Search each line of the data for the word "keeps"; copy every line where it is found.

INPUT RECORDS:
··········

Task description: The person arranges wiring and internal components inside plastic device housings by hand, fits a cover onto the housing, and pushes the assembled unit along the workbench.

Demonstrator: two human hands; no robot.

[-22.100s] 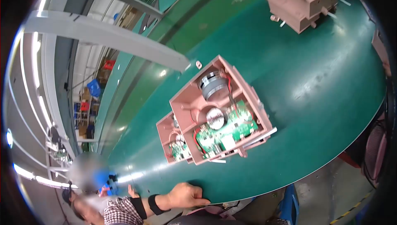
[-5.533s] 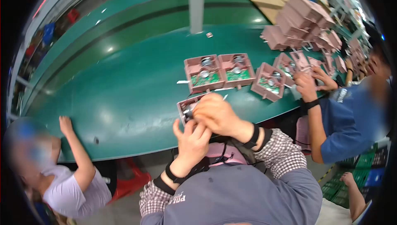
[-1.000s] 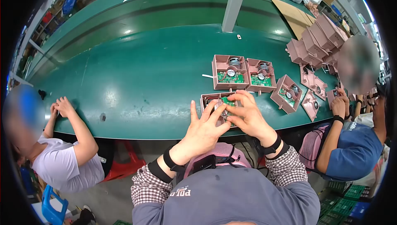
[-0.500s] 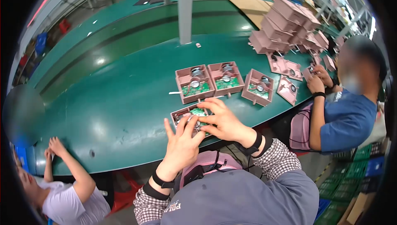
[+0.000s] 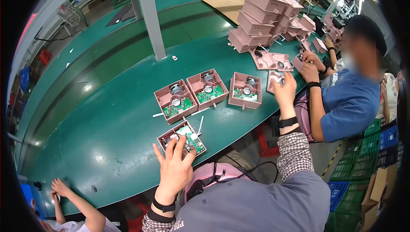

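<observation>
A shallow pink box [image 5: 200, 148] with a green circuit board, wires and a round part inside sits on the table right before me. My left hand [image 5: 176, 163] has its thumb and fingers down in this box, holding it, with the little finger stretched outside. My right hand [image 5: 285, 91] is over a pink panel [image 5: 271, 87] with a round speaker, its fingers apart and bent; whether they touch the panel cannot be seen. Behind the shallow box stand three deeper pink boxes [image 5: 245, 90], each with a green board and a round speaker.
Tall stacked pink boxes [image 5: 256, 23] and more speaker panels [image 5: 264, 60] stand at the back right. A co-worker in a blue shirt [image 5: 346, 108] handles pink parts on my right. Another person's hands [image 5: 60, 189] are at far left. A grey post [image 5: 151, 23] rises behind the boxes.
My right hand has left the shallow box and moved right to the speaker panel. The left hand stays at the box. My view has turned to the right.
</observation>
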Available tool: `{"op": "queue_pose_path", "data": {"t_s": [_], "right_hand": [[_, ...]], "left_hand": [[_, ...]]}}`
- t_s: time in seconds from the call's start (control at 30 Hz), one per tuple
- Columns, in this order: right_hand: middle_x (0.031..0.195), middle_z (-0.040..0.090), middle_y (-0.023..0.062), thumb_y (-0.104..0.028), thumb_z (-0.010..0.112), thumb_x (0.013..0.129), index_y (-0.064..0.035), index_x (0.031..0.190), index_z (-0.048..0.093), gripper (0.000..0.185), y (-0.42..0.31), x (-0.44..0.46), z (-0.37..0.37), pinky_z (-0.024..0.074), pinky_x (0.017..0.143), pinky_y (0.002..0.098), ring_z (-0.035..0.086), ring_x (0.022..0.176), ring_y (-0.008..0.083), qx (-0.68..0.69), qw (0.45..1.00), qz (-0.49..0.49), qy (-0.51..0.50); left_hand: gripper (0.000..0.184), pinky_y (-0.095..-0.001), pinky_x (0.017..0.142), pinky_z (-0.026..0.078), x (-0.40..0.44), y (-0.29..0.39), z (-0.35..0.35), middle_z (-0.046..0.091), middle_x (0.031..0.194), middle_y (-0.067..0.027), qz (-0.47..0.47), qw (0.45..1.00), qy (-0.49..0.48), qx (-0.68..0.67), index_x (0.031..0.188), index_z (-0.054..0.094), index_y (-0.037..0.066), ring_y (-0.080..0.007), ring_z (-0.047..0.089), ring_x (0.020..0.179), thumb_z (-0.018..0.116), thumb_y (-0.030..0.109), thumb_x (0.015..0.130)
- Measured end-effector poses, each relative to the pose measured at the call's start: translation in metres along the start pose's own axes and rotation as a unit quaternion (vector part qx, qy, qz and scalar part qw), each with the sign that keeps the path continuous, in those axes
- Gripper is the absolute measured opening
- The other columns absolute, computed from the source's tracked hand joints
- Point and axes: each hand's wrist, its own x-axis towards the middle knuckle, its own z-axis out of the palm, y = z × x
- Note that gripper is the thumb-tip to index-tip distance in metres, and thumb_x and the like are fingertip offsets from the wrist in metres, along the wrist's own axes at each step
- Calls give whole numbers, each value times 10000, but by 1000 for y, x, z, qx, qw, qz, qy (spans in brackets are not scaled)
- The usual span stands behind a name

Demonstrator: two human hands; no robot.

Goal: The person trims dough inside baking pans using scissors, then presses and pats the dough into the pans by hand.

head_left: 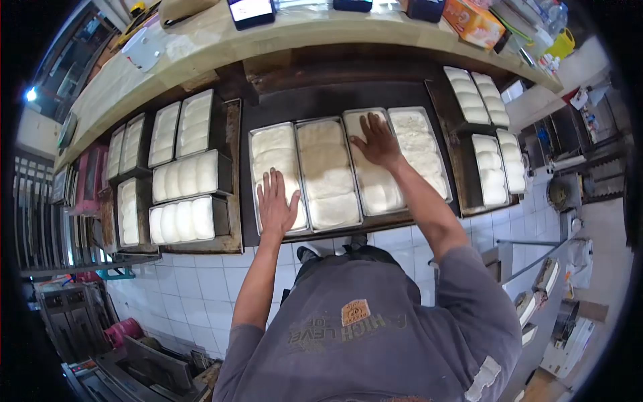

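Four long loaf tins of pale bread dough stand side by side on a dark baking tray (288, 100) in front of me. My left hand (277, 204) lies flat with fingers extended on the dough in the leftmost tin (274, 144). Spread over the dough at the far end of the third tin (380, 191) is my right hand (377, 141), fingers apart. Between my hands is the second tin (328, 167), its dough partly in shadow. The rightmost tin (418, 141) holds rougher-looking dough. Neither hand grips anything.
More dough-filled tins (185, 175) sit on a tray at the left, and others (489, 161) at the right. A shelf (321, 33) runs above the far side, bearing a white mug (142, 49) and an orange box (473, 24). White floor tiles (194, 288) show below.
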Motion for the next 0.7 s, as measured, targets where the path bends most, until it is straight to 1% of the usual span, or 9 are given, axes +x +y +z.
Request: {"op": "queue_pose_path", "data": {"t_s": [0.17,0.27,0.3,0.33,0.47,0.5,0.6,0.67,0.7], "right_hand": [[1740,277,225,-641,404,1077,-30,1644,379,834,-5,-5,-11,204,1303,503,261,1609,397,16,999,26,26],[1724,291,253,-654,442,1061,-18,1621,407,848,-18,-27,-27,253,1286,515,279,1597,421,51,990,97,-84],[1719,295,263,-659,455,1056,-15,1613,416,852,-17,-21,-32,269,1280,519,285,1593,429,61,986,111,-111],[1719,295,263,-659,455,1056,-15,1613,416,852,-19,-28,-34,269,1280,519,285,1593,429,60,986,112,-112],[1712,289,287,-627,447,1069,-18,1622,409,823,-33,-86,-51,231,1292,540,274,1592,446,5,995,30,-99],[1712,289,287,-627,447,1069,-18,1622,409,823,-35,-95,-60,231,1292,540,274,1592,446,4,994,36,-105],[1743,248,245,-633,383,1077,-47,1662,349,828,-53,-71,-112,164,1309,539,210,1622,420,44,991,63,-106],[1754,234,232,-635,362,1080,-57,1675,329,830,-50,-56,-113,141,1315,539,188,1632,411,50,992,66,-94],[1754,231,234,-627,368,1082,-62,1677,326,821,-54,-69,-105,144,1314,543,189,1631,415,34,990,62,-121]], "left_hand": [[792,-533,1307,183,4,-3,2,282,1748,-204,-1,1000,7,4,1659,305,-24,-383,225,1627,507,468,1072],[796,-535,1307,185,-4,-4,3,280,1748,-203,6,1000,2,12,1662,299,-23,-384,226,1626,505,473,1075],[797,-535,1307,186,5,-3,4,280,1749,-203,6,1000,13,14,1663,297,-22,-385,227,1626,504,475,1075],[797,-535,1307,186,6,-3,3,280,1749,-203,6,1000,12,13,1663,297,-22,-385,227,1626,504,475,1075],[800,-537,1308,180,5,-3,4,274,1749,-208,10,1000,19,8,1661,293,-31,-387,225,1625,497,480,1080],[800,-537,1308,180,-1,-1,6,274,1749,-208,12,1000,10,5,1661,293,-31,-387,225,1625,497,480,1080],[801,-542,1307,177,-2,-3,2,275,1746,-213,13,1000,8,-3,1652,296,-45,-395,213,1627,494,479,1079],[802,-544,1306,175,15,-5,0,275,1746,-215,18,1000,21,-7,1649,297,-49,-398,209,1627,493,478,1079],[803,-546,1306,175,12,-5,0,275,1746,-216,17,1000,19,-6,1650,297,-49,-400,209,1627,494,479,1078]]}}
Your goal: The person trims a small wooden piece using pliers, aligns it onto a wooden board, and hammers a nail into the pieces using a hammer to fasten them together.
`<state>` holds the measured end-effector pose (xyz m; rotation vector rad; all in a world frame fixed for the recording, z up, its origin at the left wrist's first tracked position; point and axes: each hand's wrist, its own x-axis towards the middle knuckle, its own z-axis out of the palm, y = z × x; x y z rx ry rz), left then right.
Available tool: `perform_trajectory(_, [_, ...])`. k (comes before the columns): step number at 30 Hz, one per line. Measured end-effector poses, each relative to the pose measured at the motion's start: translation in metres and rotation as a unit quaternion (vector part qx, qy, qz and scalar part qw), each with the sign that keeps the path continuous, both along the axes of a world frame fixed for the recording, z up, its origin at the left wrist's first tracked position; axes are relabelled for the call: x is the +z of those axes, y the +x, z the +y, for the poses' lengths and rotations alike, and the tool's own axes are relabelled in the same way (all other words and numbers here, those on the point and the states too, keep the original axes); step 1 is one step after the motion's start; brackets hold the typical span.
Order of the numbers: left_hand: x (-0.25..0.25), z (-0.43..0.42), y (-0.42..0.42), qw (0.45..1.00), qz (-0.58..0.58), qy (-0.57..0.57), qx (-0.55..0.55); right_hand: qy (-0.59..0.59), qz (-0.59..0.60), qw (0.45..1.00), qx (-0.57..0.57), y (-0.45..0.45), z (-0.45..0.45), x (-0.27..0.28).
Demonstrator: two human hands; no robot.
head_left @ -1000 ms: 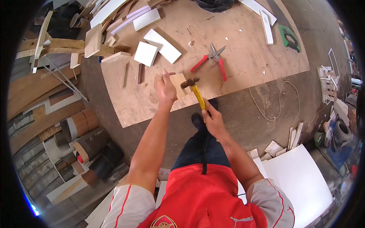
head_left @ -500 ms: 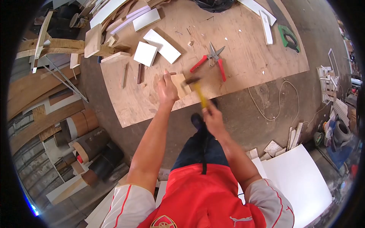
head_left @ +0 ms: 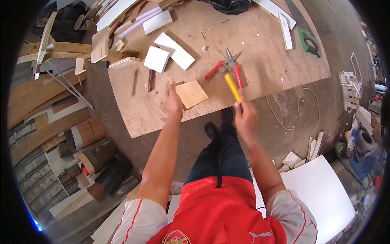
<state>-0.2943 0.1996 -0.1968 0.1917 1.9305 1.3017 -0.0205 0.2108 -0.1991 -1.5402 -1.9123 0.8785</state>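
My right hand (head_left: 246, 118) is closed around the yellow handle of a hammer (head_left: 233, 87), held in the air over the table's front edge; its head is blurred and overlaps the snips in view. My left hand (head_left: 174, 101) grips the left side of a light square wooden block (head_left: 192, 94) near the table edge; some of its fingers are hidden behind the block. Just beyond the hammer lie red-handled snips (head_left: 213, 70) with their blades spread. A dark brown strip (head_left: 150, 80) rests left of the block.
On the plywood tabletop (head_left: 268, 61) are two white-faced blocks (head_left: 156, 59), a green-handled saw (head_left: 309, 42), white strips (head_left: 285, 31) and scattered nails. Wood offcuts pile up at the back left. A cable (head_left: 298, 110) lies on the floor to the right.
The hammer has swung from above the block up and to the right, with my right hand following. My left hand has shifted slightly lower and more of the block's top shows.
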Motion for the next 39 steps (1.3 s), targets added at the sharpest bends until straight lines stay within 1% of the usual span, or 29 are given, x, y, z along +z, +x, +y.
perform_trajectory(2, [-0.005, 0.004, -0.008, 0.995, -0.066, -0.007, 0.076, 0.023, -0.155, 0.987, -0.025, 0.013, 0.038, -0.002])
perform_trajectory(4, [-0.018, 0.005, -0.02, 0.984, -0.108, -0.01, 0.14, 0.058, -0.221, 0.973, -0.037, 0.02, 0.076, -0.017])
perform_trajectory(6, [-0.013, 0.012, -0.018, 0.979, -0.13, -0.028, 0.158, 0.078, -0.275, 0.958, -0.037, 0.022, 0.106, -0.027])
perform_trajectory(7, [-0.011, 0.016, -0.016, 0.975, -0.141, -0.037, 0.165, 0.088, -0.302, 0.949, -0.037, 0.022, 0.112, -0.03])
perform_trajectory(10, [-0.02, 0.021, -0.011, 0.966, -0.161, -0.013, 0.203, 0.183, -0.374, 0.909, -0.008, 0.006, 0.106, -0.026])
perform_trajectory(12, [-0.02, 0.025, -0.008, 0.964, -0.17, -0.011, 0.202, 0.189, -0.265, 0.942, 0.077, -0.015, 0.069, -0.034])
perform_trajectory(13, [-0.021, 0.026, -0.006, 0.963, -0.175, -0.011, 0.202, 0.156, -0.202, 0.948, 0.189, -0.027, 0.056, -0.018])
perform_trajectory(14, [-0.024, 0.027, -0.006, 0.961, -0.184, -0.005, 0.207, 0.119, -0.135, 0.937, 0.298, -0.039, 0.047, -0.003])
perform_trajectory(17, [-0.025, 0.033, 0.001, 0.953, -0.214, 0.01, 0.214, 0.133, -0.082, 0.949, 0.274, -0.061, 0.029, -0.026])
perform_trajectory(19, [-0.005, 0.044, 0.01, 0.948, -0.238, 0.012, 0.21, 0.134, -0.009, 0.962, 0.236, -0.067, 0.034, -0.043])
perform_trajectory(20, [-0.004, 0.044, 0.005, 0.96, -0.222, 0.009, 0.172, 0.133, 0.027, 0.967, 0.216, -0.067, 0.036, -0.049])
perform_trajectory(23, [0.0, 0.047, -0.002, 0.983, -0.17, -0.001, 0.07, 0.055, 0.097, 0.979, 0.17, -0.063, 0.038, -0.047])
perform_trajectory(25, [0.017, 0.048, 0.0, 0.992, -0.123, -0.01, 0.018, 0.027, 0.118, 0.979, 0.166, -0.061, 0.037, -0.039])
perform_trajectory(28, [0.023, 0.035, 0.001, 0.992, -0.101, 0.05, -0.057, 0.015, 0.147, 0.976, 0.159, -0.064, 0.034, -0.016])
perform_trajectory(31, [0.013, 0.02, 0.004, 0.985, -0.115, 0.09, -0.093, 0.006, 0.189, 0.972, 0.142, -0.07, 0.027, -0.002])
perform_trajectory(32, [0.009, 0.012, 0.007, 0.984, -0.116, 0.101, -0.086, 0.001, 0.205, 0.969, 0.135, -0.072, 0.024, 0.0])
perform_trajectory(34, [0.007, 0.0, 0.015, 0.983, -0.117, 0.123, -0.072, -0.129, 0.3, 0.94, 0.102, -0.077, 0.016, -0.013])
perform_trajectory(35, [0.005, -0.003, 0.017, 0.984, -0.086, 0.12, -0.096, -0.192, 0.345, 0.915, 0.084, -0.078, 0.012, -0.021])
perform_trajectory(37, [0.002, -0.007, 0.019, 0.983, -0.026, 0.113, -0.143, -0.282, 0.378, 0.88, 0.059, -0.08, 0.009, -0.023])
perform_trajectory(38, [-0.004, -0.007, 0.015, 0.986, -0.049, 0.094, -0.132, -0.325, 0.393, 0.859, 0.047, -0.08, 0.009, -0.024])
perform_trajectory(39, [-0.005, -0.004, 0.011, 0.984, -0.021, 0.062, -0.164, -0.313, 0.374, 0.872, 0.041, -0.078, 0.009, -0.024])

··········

RESULT:
- Measured end-effector poses, each relative to the pose measured at the call's start: translation in metres along the start pose's own axes and rotation as a unit quaternion (vector part qx, qy, qz and scalar part qw), each with the sign that keeps the path continuous, in those axes
Available tool: `perform_trajectory(_, [_, ...])`. k (comes before the columns): step number at 30 Hz, one per line. Measured end-effector poses, each relative to the pose measured at the motion's start: translation in metres and rotation as a unit quaternion (vector part qx, qy, qz and scalar part qw), each with the sign that keeps the path continuous, both along the axes of a world frame fixed for the recording, z up, its origin at the left wrist's first tracked position; axes are relabelled for the call: x is the +z of those axes, y the +x, z the +y, for the poses' lengths and rotations alike, and the tool's own axes are relabelled in the same way (all other words and numbers here, those on the point and the states too, keep the original axes); step 1 is one step after the motion's start; brackets hold the typical span.

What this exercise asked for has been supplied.